**What you have to do**
Repeat the lines below exactly as written, please, from the line with "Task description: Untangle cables" to the line with "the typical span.", both lines included, and no others.

Extracted records
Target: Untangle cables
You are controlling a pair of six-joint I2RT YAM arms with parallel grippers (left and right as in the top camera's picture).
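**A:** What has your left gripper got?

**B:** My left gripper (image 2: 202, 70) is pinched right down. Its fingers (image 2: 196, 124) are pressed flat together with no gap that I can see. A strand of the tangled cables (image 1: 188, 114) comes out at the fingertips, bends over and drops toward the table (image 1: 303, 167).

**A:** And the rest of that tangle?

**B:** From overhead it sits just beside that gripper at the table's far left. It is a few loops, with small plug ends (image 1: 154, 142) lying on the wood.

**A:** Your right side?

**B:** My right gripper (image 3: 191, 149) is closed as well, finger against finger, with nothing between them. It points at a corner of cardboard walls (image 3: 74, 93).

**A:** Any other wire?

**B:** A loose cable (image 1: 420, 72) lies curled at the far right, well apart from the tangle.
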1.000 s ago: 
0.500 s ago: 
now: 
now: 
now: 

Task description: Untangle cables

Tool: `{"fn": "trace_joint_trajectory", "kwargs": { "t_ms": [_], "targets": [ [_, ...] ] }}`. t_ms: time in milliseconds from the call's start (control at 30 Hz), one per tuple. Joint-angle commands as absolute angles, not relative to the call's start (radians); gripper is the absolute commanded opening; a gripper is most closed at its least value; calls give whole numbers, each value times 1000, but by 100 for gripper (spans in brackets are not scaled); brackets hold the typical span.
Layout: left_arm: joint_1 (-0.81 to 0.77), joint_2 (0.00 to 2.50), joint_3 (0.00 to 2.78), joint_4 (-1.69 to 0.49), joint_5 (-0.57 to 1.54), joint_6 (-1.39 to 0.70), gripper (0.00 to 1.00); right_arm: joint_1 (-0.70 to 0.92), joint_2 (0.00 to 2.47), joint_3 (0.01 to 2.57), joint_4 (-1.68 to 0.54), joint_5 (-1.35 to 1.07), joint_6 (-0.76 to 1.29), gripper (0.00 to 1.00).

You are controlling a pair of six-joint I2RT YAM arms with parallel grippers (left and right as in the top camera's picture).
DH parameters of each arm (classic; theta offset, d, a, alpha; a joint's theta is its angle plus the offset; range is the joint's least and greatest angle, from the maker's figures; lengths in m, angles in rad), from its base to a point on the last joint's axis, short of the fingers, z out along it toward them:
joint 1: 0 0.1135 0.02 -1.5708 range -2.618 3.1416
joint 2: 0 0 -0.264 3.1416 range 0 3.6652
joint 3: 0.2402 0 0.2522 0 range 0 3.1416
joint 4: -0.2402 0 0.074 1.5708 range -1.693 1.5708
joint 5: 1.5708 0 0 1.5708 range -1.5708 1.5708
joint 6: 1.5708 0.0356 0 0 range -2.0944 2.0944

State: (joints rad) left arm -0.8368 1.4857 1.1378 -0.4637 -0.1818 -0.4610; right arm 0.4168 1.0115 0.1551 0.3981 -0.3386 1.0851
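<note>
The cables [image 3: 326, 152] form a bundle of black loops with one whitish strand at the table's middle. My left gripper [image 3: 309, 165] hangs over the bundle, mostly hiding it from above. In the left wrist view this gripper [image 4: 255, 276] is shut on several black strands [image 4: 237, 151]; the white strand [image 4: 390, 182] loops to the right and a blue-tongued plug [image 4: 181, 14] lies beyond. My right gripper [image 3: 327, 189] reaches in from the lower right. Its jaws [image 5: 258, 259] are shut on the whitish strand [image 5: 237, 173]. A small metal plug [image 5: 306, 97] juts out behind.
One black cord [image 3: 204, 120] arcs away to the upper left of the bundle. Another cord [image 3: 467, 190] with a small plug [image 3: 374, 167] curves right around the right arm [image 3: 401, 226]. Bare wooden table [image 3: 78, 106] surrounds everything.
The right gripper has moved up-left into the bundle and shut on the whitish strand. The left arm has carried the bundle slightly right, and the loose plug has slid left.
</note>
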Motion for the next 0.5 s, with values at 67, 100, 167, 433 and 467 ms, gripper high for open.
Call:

**Response box**
Task description: Untangle cables

Tool: `{"fn": "trace_joint_trajectory", "kwargs": { "t_ms": [_], "targets": [ [_, ...] ] }}`. t_ms: time in milliseconds from the call's start (control at 30 Hz), one per tuple. Joint-angle commands as absolute angles, not relative to the call's start (radians); gripper is the absolute commanded opening; a gripper is most closed at its least value; calls give whole numbers, each value times 1000, but by 100 for gripper (spans in brackets are not scaled); brackets hold the typical span.

No more work remains on this exercise.